(Task instructions)
All of the lines below are to be transcribed faithfully, with pictures excluded from the copy.

(Material provided)

###

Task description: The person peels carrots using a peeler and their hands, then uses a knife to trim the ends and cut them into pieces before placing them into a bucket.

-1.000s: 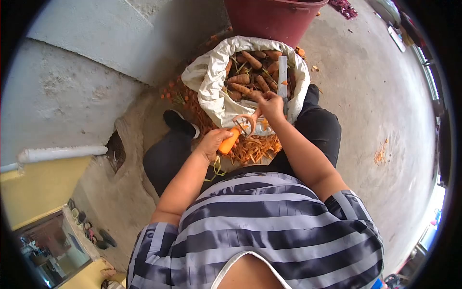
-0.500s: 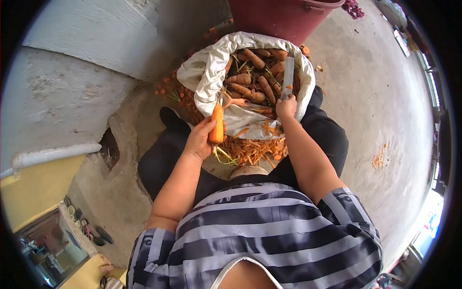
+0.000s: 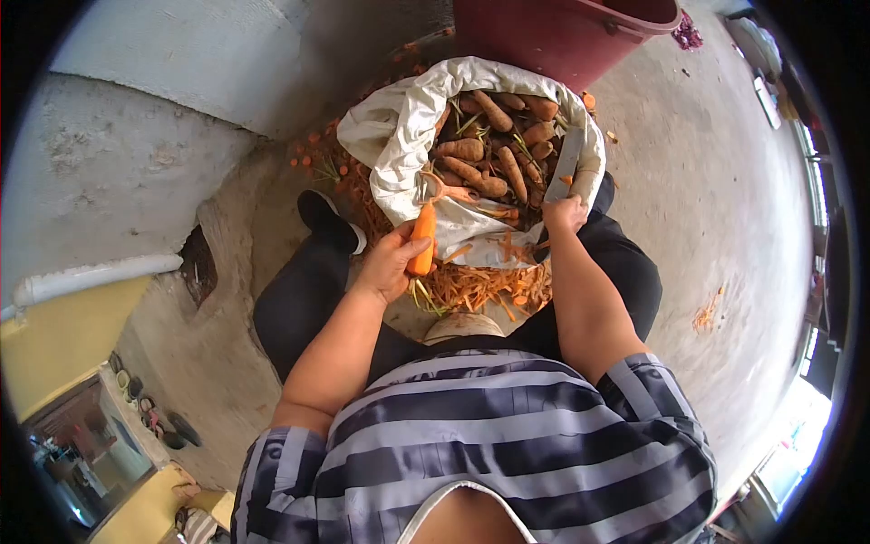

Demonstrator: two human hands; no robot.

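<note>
My left hand (image 3: 388, 263) is closed around a peeled orange carrot (image 3: 423, 238), its tip pointing away from me and green stalks below. My right hand (image 3: 565, 214) grips a broad-bladed knife (image 3: 566, 161); the handle is hidden in the fist. A small orange piece sticks to the blade, which tilts over the right side of an open white sack (image 3: 390, 136). Inside lie several unpeeled carrots (image 3: 464, 150), brown with soil. What looks like an orange-handled peeler (image 3: 446, 189) rests on the sack's near left part, just beyond the carrot tip.
Carrot peelings (image 3: 480, 288) are heaped between the sack and my legs. A large dark red tub (image 3: 562, 41) stands behind the sack. Cut carrot ends (image 3: 317, 150) are scattered at the left, by the grey wall (image 3: 136, 163). Shoes (image 3: 149, 412) lie at the lower left.
My right hand has moved a little right, and the knife blade now leans further right. My left hand has shifted slightly with the carrot, which is still held. The camera view has shifted a little.
</note>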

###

(Response to the task)
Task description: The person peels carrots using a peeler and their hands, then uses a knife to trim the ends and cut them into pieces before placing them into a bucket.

-1.000s: 
-0.500s: 
+0.000s: 

Demonstrator: two human hands; no robot.

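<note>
My left hand (image 3: 388, 263) is closed around a peeled orange carrot (image 3: 423, 238), its tip pointing away from me and green stalks below. My right hand (image 3: 565, 214) grips a broad-bladed knife (image 3: 566, 161); the handle is hidden in the fist. A small orange piece sticks to the blade, which tilts over the right side of an open white sack (image 3: 390, 136). Inside lie several unpeeled carrots (image 3: 464, 150), brown with soil. What looks like an orange-handled peeler (image 3: 446, 189) rests on the sack's near left part, just beyond the carrot tip.
Carrot peelings (image 3: 480, 288) are heaped between the sack and my legs. A large dark red tub (image 3: 562, 41) stands behind the sack. Cut carrot ends (image 3: 317, 150) are scattered at the left, by the grey wall (image 3: 136, 163). Shoes (image 3: 149, 412) lie at the lower left.
My right hand has moved a little right, and the knife blade now leans further right. My left hand has shifted slightly with the carrot, which is still held. The camera view has shifted a little.
</note>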

Nothing further is required for this answer.